Friday, November 8, 2024
Perfil

ECONOMY | 06-07-2021 10:04

Colombian to lead regional development bank after divisions

Colombia’s Sergio Díaz Granados defeats Argentina’s Christian Asinelli to become the next head of CAF Development Bank of Latin America, after a heated selection process that laid bare the region’s deep ideological divide.

Colombia’s Sergio Díaz Granados will lead one of Latin America’s top development banks after a heated selection process that laid bare the region’s deep ideological divide.

Díaz Granados defeated Argentina’s Christian Asinelli to become the next head of CAF Development Bank of Latin America (Banco de Desarrollo de América Latina), according to a statement on the institution’s website Monday. The election pitted the region’s orthodox governments, like Brazil and Colombia, versus populist leadership in Argentina and Mexico.

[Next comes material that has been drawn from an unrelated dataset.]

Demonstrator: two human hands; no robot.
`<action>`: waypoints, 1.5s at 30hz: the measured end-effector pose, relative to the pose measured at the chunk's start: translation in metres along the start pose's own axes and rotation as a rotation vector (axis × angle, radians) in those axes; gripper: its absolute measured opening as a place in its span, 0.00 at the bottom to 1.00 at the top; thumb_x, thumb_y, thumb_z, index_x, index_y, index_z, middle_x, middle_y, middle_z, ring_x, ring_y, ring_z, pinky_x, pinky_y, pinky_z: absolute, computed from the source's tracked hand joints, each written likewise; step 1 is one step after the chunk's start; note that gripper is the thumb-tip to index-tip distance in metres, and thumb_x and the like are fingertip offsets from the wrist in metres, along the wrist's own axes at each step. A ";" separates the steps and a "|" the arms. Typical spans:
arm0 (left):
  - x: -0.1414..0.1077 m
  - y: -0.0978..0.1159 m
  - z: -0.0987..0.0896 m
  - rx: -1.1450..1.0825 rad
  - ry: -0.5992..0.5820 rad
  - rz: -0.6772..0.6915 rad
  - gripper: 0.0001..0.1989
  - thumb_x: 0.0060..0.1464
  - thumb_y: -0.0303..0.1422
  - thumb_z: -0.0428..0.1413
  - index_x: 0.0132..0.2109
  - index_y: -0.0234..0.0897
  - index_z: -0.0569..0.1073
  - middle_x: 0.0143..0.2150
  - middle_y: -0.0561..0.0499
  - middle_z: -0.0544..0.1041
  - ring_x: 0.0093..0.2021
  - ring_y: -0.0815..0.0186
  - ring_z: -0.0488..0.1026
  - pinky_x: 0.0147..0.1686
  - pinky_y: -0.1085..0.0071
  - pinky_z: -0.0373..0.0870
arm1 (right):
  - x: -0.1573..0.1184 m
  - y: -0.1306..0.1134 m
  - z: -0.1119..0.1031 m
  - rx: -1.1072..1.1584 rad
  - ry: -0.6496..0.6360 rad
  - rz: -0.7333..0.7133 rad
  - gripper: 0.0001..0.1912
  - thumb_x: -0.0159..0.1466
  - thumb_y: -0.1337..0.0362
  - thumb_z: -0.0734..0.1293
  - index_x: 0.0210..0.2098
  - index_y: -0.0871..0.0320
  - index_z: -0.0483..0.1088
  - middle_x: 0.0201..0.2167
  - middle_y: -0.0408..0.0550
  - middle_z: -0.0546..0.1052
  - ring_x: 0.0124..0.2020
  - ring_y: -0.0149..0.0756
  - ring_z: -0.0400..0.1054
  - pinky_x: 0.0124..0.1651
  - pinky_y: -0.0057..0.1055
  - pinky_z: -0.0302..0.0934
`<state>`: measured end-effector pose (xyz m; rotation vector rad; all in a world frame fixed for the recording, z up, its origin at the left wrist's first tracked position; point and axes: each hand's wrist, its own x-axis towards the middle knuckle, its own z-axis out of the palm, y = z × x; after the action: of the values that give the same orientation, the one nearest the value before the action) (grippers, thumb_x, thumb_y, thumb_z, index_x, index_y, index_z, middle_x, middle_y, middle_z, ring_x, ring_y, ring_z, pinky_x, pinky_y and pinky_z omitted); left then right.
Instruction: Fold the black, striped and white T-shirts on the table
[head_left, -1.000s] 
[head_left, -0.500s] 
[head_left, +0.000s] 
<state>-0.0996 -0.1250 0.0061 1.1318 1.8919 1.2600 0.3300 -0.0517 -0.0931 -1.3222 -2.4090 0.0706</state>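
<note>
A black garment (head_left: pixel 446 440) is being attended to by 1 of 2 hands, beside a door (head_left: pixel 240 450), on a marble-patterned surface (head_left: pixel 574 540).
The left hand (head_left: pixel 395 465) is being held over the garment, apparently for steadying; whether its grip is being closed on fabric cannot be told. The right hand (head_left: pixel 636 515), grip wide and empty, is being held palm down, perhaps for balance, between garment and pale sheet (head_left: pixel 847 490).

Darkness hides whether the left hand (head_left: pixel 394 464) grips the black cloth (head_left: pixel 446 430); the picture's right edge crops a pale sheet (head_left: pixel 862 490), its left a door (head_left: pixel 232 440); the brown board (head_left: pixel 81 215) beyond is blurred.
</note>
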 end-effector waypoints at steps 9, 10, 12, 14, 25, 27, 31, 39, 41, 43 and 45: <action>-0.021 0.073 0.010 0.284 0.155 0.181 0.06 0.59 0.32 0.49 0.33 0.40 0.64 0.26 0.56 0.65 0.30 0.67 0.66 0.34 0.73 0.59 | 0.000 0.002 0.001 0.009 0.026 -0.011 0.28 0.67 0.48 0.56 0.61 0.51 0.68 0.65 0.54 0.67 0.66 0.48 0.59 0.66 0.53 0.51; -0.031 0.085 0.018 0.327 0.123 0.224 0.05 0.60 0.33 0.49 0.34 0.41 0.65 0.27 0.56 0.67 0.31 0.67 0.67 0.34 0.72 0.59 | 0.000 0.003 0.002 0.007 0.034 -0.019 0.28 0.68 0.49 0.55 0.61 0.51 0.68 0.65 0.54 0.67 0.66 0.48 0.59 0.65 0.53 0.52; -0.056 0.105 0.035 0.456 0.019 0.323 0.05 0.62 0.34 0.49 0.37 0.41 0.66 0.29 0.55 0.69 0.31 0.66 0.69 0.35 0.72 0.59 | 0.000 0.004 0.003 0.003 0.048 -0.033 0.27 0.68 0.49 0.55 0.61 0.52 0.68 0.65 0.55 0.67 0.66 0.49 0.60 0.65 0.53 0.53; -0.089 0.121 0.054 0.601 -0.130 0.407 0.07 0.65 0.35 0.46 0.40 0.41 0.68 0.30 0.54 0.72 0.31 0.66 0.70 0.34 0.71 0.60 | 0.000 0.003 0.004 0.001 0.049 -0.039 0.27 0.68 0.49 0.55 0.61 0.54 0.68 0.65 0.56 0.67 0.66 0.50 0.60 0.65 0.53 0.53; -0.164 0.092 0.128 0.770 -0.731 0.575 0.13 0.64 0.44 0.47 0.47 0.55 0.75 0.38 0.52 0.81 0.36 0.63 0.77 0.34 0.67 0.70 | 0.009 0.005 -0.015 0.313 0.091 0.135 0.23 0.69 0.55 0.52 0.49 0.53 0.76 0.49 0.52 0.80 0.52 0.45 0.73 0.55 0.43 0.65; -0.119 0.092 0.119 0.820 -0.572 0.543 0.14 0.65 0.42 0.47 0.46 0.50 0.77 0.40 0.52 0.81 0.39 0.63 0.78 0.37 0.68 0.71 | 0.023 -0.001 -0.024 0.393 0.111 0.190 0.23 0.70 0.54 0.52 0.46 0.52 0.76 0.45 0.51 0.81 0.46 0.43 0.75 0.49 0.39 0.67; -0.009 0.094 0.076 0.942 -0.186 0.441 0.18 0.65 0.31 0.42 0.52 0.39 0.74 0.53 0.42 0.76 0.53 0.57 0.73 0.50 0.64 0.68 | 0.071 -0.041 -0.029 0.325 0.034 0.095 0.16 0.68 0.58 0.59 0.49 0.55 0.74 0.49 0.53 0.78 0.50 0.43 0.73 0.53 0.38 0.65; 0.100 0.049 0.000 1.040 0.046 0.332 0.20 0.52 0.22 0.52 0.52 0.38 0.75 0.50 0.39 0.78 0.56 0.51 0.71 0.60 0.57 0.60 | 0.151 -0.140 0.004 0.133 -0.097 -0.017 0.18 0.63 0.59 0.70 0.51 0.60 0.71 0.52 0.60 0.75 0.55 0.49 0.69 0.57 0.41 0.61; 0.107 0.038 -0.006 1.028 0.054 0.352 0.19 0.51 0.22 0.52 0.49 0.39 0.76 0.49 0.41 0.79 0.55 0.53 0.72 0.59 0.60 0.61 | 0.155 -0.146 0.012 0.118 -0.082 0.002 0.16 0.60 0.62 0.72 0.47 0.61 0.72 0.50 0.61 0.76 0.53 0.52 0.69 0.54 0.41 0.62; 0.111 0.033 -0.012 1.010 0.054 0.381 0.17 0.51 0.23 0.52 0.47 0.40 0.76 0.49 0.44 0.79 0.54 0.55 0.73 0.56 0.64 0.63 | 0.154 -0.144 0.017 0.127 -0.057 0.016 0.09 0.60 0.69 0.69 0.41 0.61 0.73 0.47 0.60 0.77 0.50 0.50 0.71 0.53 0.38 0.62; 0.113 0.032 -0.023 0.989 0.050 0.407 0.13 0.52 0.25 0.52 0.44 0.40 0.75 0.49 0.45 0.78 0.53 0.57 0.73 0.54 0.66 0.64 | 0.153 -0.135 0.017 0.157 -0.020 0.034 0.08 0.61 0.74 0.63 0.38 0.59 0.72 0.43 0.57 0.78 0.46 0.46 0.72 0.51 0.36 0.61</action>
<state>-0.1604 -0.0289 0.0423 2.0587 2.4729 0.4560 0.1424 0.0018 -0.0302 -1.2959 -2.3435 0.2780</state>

Currently Colombia’s executive director at the Washington-based Inter-American Development Bank, another regional credit institution known as IDB, Díaz Granados will serve a five-year term at CAF with the chance to be renominated once more. Asinelli will act as vice-president of programming, according to an official at the Argentine government, where he works as deputy secretary for international financial relations.

The vote, which took place in Mexico City, came after CAF’s former president, Luis Carranza of Peru, resigned in March a year before his mandate formally ends. In his resignation letter, Carranza cited political pressures, explicitly referencing Argentine authorities for asking him to appoint a vice-president who he deemed unqualified for the CAF.

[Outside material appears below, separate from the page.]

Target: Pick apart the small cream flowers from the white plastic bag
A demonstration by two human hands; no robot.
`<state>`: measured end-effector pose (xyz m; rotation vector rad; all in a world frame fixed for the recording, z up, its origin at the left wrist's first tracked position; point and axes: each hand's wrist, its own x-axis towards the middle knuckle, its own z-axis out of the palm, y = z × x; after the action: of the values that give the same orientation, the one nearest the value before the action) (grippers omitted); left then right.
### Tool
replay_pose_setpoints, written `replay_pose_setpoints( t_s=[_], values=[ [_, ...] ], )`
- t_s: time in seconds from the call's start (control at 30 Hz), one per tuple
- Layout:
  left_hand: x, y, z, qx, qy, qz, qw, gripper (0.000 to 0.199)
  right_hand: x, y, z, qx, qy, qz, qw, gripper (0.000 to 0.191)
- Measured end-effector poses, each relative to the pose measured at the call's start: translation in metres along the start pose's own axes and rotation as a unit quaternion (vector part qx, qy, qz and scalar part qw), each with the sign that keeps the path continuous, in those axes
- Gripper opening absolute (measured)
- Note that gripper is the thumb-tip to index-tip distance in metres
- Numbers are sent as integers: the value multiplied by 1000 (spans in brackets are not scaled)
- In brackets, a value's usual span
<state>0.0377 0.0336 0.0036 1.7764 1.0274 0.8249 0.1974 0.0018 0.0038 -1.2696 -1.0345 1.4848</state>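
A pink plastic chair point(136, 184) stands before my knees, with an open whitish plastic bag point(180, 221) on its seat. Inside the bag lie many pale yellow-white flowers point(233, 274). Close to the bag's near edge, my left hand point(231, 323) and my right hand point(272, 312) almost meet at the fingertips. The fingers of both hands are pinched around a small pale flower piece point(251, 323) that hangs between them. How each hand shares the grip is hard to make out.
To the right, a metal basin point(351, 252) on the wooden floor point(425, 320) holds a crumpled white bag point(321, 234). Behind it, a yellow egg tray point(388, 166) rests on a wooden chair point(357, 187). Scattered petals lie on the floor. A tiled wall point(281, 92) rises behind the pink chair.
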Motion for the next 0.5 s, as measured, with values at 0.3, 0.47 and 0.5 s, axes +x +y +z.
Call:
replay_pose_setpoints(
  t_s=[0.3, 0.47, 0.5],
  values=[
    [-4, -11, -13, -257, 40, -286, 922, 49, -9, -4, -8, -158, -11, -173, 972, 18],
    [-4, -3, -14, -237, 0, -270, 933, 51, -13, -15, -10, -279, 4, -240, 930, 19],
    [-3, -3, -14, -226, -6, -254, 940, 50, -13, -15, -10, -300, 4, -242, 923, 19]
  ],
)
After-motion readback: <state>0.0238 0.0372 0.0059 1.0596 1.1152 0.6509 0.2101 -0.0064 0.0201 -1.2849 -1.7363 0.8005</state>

Asinelli’s failure to reach the CAF’s top job is another diplomatic defeat for Argentine President Alberto Fernández, who last year unsuccessfully tried to have his adviser Gustavo Beliz become the head of IDB.

CAF provides over US$14 billion in annual financing for infrastructure and other projects in the region. Based in Caracas, Venezuela, it’s made up of 19 member countries in Latin America and the Caribbean, Spain and Portugal.